Work order >>
Please output the data exactly, without omitting anything.

Excerpted data >>
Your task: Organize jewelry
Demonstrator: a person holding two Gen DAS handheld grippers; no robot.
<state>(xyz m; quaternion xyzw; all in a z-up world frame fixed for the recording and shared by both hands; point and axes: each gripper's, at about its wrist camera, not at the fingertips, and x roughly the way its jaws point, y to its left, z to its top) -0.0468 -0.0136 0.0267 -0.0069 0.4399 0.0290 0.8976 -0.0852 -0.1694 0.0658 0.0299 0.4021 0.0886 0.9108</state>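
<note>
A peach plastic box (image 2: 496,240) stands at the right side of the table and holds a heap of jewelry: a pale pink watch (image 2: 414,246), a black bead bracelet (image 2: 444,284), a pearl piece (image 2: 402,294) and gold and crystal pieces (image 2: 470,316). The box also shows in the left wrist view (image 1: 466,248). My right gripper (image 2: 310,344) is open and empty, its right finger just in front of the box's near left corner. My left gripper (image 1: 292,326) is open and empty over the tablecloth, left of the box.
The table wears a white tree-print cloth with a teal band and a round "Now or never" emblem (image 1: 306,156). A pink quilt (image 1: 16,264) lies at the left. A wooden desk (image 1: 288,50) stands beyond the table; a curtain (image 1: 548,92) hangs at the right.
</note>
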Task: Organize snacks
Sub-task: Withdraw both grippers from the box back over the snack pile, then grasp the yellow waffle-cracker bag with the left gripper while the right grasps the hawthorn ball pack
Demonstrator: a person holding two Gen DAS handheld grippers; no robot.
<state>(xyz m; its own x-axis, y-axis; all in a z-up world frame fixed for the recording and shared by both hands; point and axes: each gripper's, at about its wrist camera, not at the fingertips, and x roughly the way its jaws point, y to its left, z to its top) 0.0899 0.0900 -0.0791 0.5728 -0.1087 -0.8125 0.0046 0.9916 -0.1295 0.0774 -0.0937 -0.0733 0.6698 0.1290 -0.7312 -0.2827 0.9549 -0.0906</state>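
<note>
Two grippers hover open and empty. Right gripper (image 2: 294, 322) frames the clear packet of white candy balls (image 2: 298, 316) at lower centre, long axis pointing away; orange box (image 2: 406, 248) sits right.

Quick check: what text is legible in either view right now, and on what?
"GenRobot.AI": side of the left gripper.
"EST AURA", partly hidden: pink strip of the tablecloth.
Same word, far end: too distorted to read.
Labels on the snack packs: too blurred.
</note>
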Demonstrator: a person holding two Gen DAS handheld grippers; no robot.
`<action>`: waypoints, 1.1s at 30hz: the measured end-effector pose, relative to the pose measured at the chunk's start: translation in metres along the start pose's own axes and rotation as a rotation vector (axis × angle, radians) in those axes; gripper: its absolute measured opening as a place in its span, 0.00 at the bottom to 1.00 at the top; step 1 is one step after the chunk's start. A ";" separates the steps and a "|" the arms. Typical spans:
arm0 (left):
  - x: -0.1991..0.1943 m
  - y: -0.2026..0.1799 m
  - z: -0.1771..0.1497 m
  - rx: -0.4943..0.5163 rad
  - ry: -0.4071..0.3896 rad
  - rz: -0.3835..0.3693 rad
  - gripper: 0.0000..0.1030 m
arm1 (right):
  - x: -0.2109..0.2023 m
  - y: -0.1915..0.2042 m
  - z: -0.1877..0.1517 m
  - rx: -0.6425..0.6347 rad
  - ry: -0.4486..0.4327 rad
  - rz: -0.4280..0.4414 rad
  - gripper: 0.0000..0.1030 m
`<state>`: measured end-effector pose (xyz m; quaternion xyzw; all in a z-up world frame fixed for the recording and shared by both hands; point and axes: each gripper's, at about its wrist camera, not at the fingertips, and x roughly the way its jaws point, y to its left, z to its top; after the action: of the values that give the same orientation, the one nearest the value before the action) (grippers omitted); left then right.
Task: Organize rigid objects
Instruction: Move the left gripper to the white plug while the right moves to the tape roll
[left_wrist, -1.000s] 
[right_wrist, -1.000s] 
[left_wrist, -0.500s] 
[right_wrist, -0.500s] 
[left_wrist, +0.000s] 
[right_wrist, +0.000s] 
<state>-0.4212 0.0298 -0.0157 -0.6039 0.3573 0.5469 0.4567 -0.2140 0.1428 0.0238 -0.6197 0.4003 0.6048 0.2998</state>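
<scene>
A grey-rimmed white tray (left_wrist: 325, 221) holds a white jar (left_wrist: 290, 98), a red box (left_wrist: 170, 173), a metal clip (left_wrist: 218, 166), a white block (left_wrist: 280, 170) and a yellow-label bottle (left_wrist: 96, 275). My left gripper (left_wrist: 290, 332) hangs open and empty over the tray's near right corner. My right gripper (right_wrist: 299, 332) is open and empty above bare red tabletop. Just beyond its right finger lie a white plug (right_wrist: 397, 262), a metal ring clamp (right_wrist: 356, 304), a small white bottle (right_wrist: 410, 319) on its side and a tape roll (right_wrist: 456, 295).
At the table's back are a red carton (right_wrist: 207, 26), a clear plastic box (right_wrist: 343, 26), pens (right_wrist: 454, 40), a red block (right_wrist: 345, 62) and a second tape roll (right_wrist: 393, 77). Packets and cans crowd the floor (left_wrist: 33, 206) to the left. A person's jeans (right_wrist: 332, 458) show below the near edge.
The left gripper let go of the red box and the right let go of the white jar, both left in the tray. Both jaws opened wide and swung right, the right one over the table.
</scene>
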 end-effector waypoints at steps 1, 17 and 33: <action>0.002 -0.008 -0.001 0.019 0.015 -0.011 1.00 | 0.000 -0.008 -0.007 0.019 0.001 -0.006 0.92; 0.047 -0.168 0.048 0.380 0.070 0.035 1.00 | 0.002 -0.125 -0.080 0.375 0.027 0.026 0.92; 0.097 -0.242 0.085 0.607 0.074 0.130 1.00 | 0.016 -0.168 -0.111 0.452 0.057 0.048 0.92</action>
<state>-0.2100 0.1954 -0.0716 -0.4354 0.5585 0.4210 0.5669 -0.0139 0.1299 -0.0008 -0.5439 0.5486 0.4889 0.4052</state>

Reply to the task >>
Your task: Organize jewelry
Demonstrator: a person holding two Gen DAS handheld grippers; no robot.
<state>(xyz m; quaternion xyzw; all in a z-up world frame fixed for the recording and shared by both hands; point and axes: each gripper's, at about its wrist camera, not at the fingertips, and x roughly the way its jaws point, y to its left, z to its top) -0.0468 -0.0136 0.0267 -0.0069 0.4399 0.0290 0.8976 -0.0852 -0.1694 0.0658 0.0299 0.4021 0.0886 0.9108</state>
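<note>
A peach plastic box (image 2: 496,240) stands at the right side of the table and holds a heap of jewelry: a pale pink watch (image 2: 414,246), a black bead bracelet (image 2: 444,284), a pearl piece (image 2: 402,294) and gold and crystal pieces (image 2: 470,316). The box also shows in the left wrist view (image 1: 466,248). My right gripper (image 2: 310,344) is open and empty, its right finger just in front of the box's near left corner. My left gripper (image 1: 292,326) is open and empty over the tablecloth, left of the box.
The table wears a white tree-print cloth with a teal band and a round "Now or never" emblem (image 1: 306,156). A pink quilt (image 1: 16,264) lies at the left. A wooden desk (image 1: 288,50) stands beyond the table; a curtain (image 1: 548,92) hangs at the right.
</note>
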Task: Organize snacks
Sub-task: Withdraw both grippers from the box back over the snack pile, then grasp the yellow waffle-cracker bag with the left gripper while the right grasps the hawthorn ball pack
Demonstrator: a person holding two Gen DAS handheld grippers; no robot.
<state>(xyz m; its own x-axis, y-axis; all in a z-up world frame fixed for the recording and shared by both hands; point and axes: each gripper's, at about its wrist camera, not at the fingertips, and x roughly the way its jaws point, y to its left, z to its top) 0.0899 0.0900 -0.0791 0.5728 -0.1087 -0.8125 0.0046 0.9916 -0.1295 0.0774 -0.0937 -0.0733 0.6698 0.1290 -0.7312 -0.2827 0.9549 -0.0906</state>
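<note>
Two grippers hover open and empty. Right gripper (image 2: 294, 322) frames the clear packet of white candy balls (image 2: 298, 316) at lower centre, long axis pointing away; orange box (image 2: 406, 248) sits right.

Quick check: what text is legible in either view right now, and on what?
"GenRobot.AI": side of the left gripper.
"EST AURA", partly hidden: pink strip of the tablecloth.
Same word, far end: too distorted to read.
Labels on the snack packs: too blurred.
</note>
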Demonstrator: a person holding two Gen DAS handheld grippers; no robot.
`<action>`: waypoints, 1.1s at 30hz: the measured end-effector pose, relative to the pose measured at the chunk's start: translation in metres along the start pose's own axes and rotation as a rotation vector (axis × angle, radians) in those axes; gripper: its absolute measured opening as a place in its span, 0.00 at the bottom to 1.00 at the top; step 1 is one step after the chunk's start. A ";" separates the steps and a "|" the arms. Typical spans:
arm0 (left):
  - x: -0.1991..0.1943 m
  - y: -0.2026..0.1799 m
  - z: -0.1771..0.1497 m
  - rx: -0.4943..0.5163 rad
  - ry: -0.4071..0.3896 rad
  - rz: -0.3835..0.3693 rad
  - gripper: 0.0000..0.1030 m
arm1 (right):
  - x: -0.2109..0.2023 m
  - y: -0.1915..0.2042 m
  - z: -0.1877..0.1517 m
  - rx: -0.6425..0.6347 rad
  - ry: -0.4486..0.4327 rad
  - rz: -0.4280..0.4414 rad
  - gripper: 0.0000..0.1030 m
`<state>`: measured end-effector pose (xyz m; quaternion xyzw; all in a z-up world frame fixed for the recording and shared by both hands; point and axes: each gripper's, at about its wrist camera, not at the fingertips, and x roughly the way its jaws point, y to its left, z to its top; after the action: of the values that give the same orientation, the one nearest the value before the action) (grippers omitted); left then right.
Task: Organize rigid objects
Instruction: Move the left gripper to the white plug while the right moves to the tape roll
[left_wrist, -1.000s] 
[right_wrist, -1.000s] 
[left_wrist, -0.500s] 
[right_wrist, -0.500s] 
[left_wrist, +0.000s] 
[right_wrist, +0.000s] 
<state>-0.4212 0.0298 -0.0157 -0.6039 0.3573 0.5469 0.4567 -0.2140 0.1428 0.0238 -0.6197 0.4003 0.6048 0.2998</state>
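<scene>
A grey-rimmed white tray (left_wrist: 325, 221) holds a white jar (left_wrist: 290, 98), a red box (left_wrist: 170, 173), a metal clip (left_wrist: 218, 166), a white block (left_wrist: 280, 170) and a yellow-label bottle (left_wrist: 96, 275). My left gripper (left_wrist: 290, 332) hangs open and empty over the tray's near right corner. My right gripper (right_wrist: 299, 332) is open and empty above bare red tabletop. Just beyond its right finger lie a white plug (right_wrist: 397, 262), a metal ring clamp (right_wrist: 356, 304), a small white bottle (right_wrist: 410, 319) on its side and a tape roll (right_wrist: 456, 295).
At the table's back are a red carton (right_wrist: 207, 26), a clear plastic box (right_wrist: 343, 26), pens (right_wrist: 454, 40), a red block (right_wrist: 345, 62) and a second tape roll (right_wrist: 393, 77). Packets and cans crowd the floor (left_wrist: 33, 206) to the left. A person's jeans (right_wrist: 332, 458) show below the near edge.
The left gripper let go of the red box and the right let go of the white jar, both left in the tray. Both jaws opened wide and swung right, the right one over the table.
</scene>
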 end-effector waypoints at steps 1, 17 and 33: <action>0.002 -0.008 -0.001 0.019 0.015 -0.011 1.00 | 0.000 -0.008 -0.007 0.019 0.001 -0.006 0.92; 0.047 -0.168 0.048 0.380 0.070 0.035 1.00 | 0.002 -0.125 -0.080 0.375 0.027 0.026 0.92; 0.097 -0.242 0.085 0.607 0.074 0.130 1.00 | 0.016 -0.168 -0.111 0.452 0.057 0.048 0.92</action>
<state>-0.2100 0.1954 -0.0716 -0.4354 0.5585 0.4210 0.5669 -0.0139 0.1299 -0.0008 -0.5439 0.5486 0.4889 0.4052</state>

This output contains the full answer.